When people have coronary artery disease, like atherosclerosis of the coronary arteries, the walls of those arteries are damaged and partially blocked (full blockage is a myocardial infarction or heart attack). These partially blocked coronary arteries may not cause too much trouble when the patient is at rest, but when the body is exerted, the heart gears up to meet the demand, and the blood pumping through those diseased coronary arteries is not enough. Lack of blood flow to the heart causes a rather unique squeezing pain in the chest known as angina or anginal chest pain.
 
This biological process is the basis for the cardiac treadmill stress test. The patient undergoing a treadmill stress test is hooked up to an EKG (electrocardiogram; ECG) machine and made to walk or run on the treadmill for a certain period of time. As the body begins exercising, the oxygen demands on the body are increased and the heart needs more oxygen (blood flow).
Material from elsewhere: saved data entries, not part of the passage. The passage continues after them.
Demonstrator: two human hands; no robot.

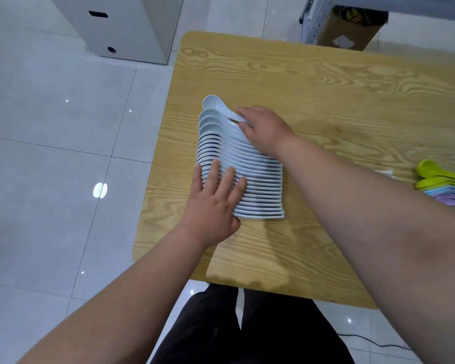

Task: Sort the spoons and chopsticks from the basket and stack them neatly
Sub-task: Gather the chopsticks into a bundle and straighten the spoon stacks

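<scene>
Many white spoons [247, 164] lie nested in one row on the bench [326, 88]; the left hand [210, 206] rests flat and open on its near end; the right hand [263, 130] pinches the farthest spoon [213, 103] by its handle; coloured spoons [441, 185] sit stacked well apart; no basket or chopsticks show, so what remains is unclear.

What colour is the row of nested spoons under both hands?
The nested spoons are white with a faint bluish tint, best seen in the head view.
</scene>
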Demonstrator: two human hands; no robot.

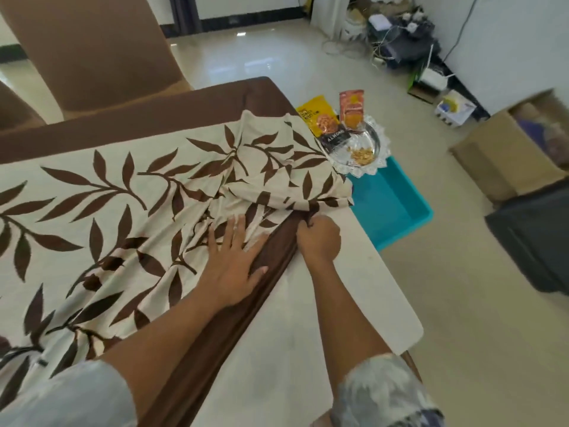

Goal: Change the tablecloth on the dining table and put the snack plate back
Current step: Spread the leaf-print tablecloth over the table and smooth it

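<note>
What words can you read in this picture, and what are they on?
"ALMOND": dark lower part of the yellow snack packet.
Upper lines on that packet: too blurred to read.
Print on the orange snack packet: too blurred to read.
Print on the white box on the floor: too small to read.

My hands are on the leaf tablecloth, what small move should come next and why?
Probably draw the brown border toward the bare right side of the table: the right hand pinches it, the left hand lies flat on the tablecloth, which is bunched and leaves that side uncovered.

Home dining room: table [311, 349], covered chair [92, 50]
</note>
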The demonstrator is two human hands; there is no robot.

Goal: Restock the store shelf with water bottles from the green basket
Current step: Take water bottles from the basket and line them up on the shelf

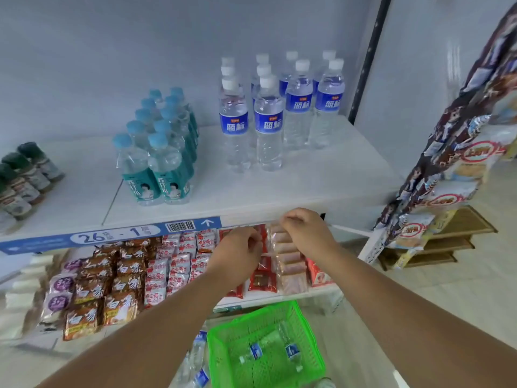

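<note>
1. Nearest, below my wrists: green plastic mesh basket (223, 357) on the floor, with clear blue-labelled water bottles (256, 352) lying flat inside.
2. My left hand (240, 254) and right hand (305, 229): close together, fingers curled, over the wrapped snack packets (179, 264) of the lower tier. I cannot tell whether they pinch a wrapper. Neither holds a bottle.
3. Step, as I judge it: a fetch is due. I should reach down, grip one bottle by its body and stand it up.
4. Beyond and above my hands: white store shelf (321, 177) with upright stocked bottles (268, 121) and bare board before them.
5. Right of my hands: hanging snack strips (447, 141). Farthest: grey wall (112, 51).
</note>
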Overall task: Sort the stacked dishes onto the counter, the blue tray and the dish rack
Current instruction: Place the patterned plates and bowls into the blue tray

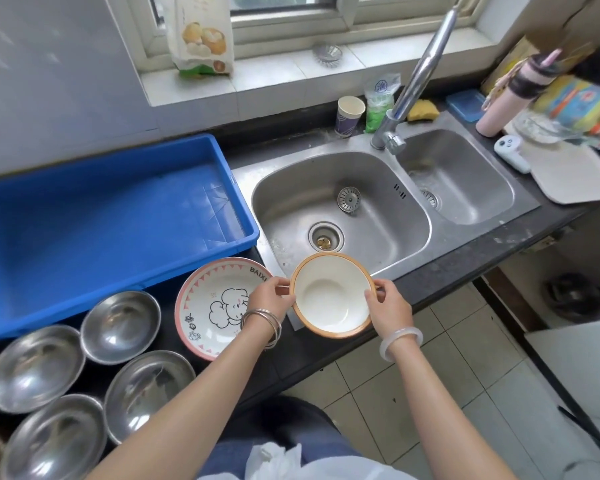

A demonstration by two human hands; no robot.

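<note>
A white bowl with an orange-brown rim is held over the counter's front edge, just in front of the sink. My left hand grips its left handle and my right hand grips its right handle. A pink-rimmed plate with a cartoon drawing lies on the dark counter to the left, partly under my left wrist. Several steel bowls sit on the counter at the lower left. The blue tray stands behind them with nothing in it.
A double steel sink with a tall faucet is beyond the bowl. A paper cup, sponge, pink bottle and white mat crowd the back and right counter. Tiled floor lies below right.
</note>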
People with coronary artery disease undergoing an exercise stress test often will experience a cardiac chest pain because blood flow to the heart cannot keep up with demand. Also, when the heart is not getting the blood/oxygen that it needs, there are characteristic changes that can be seen on the EKG.
 
If certain EKG changes occur and/or the patient experiences cardiac chest pain, the test is stopped immediately. In this case the person is said to have had a positive cardiac treadmill stress test. A positive treadmill stress test allows doctors to consider other diagnostic and treatment options like coronary angioplasty and/or stenting.
 
There are other forms of cardiac stress tests that use medications to stimulate the heart and simulate exercise. These chemical stress tests do a reasonable job in diagnosing some coronary artery disease though they are not as sensitive as an exercise treadmill stress test. Of course patients that are handicapped or cannot otherwise exercise should have a chemical stress test when needed. However, if a patient is capable of performing even moderate exercise on a treadmill, then a treadmill stress test is the better choice, diagnostically.